Notes on Building a Live Coding Tool for C99
Tags: fyp, programming.scala, programming.c, programming.vim, presentation
I’ve been invited to talk at NUSHackers Friday Hacks on October 9th, about my
FYP of building a ‘worksheet’/‘live coding’ environment for C.
This post is to note down anything pertinent / thinking-out-loud as to what to
say.
This is a draft. Here is a link to the presentation
draft.
(Obviously, the colours need to change.).
What is my FYP?
Let’s have a GIF explain that:
(Here is the same gif, slower speed).
i.e. show the results of the computation directly beside the C program itself,
inside the editor. (This saves having to quit the editor, type gcc <whatever>.c
, ./a.out
, then try and figure out what’s going on).
Another way to describe this as a ‘REPL on steroids’.
You might be aware of other such tools around:
- Scala IDE’s “worksheets” were the ‘inspiration’ for this. (EclipseFP copies this idea with what it calls a ‘worksheet’).
- Apple’s Playground does a similar kindof thing for Objective-C and Swift.
- LightTable (whose demo was very impressive, but the $300k KickStarter hasn’t given us the complete thing yet) is big on doing this for Clojure, and to a limited extent Python.
- IPython notebooks are kinda-sorta similar.
- ‘Alive’ is bringing the same thing for C# in Visual Studio.
- jcartledge/sublime-worksheet is an example of an editor plugin which provides a ‘worksheet’ interface for any REPL language. (Easy to see ‘REPL on steroids’ here).
- Apparently TextMate can show results for Ruby.
- TMux + Vim, with something like slimux (‘send output to TMux shell’) kinda-sorta helps out with this, too. (‘slimux’ being inspired by Emacs’ SLIME).
Loosely related is also, e.g.
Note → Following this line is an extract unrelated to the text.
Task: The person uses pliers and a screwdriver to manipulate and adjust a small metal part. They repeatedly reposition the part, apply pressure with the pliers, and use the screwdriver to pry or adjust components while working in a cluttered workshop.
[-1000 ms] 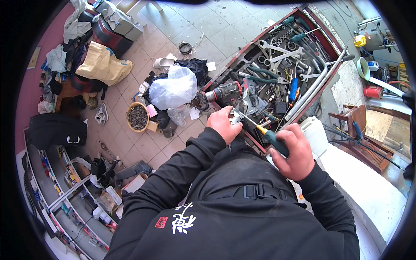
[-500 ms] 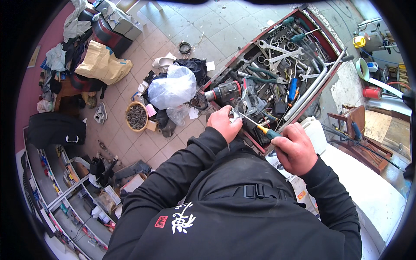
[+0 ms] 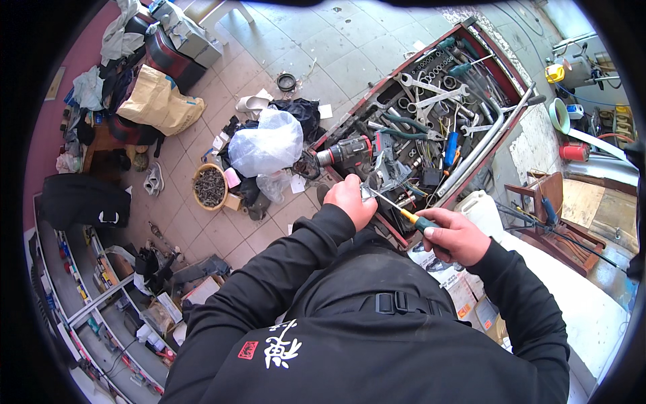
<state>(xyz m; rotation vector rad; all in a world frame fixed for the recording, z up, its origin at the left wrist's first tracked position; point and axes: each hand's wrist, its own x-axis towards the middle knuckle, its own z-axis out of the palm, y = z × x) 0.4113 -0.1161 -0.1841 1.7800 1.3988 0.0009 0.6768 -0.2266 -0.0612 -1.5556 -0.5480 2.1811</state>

GDB/LLDB. A more sober way to describe my plugin is “auto-generated printf debugging”. – GDB/debuggers provide ‘inspect the value at some point in execution’ and ‘can easily evaluate expressions’ functionality. (GDB is known to be easy-to-use, widely used by the CS1010 kids, etc.).
My project on GitHub:
rgoulter/c-worksheet-instrumentor
(the main logic), and
rgoulter/c-worksheet.vim (a
plugin for Vim).
(It’s got a handful of stars on GitHub. You just know I’m amazing at
publicity.).
Goals for Presentation (Meta)
Hopefully, (esp. if you play around with it yourself), you’ll think that’s
kinda cool.
I’ll know if I did a good job with my talk if you walk out thinking “that’s it,
huh? I was expecting something complicated.” / “I could do that, chump.”.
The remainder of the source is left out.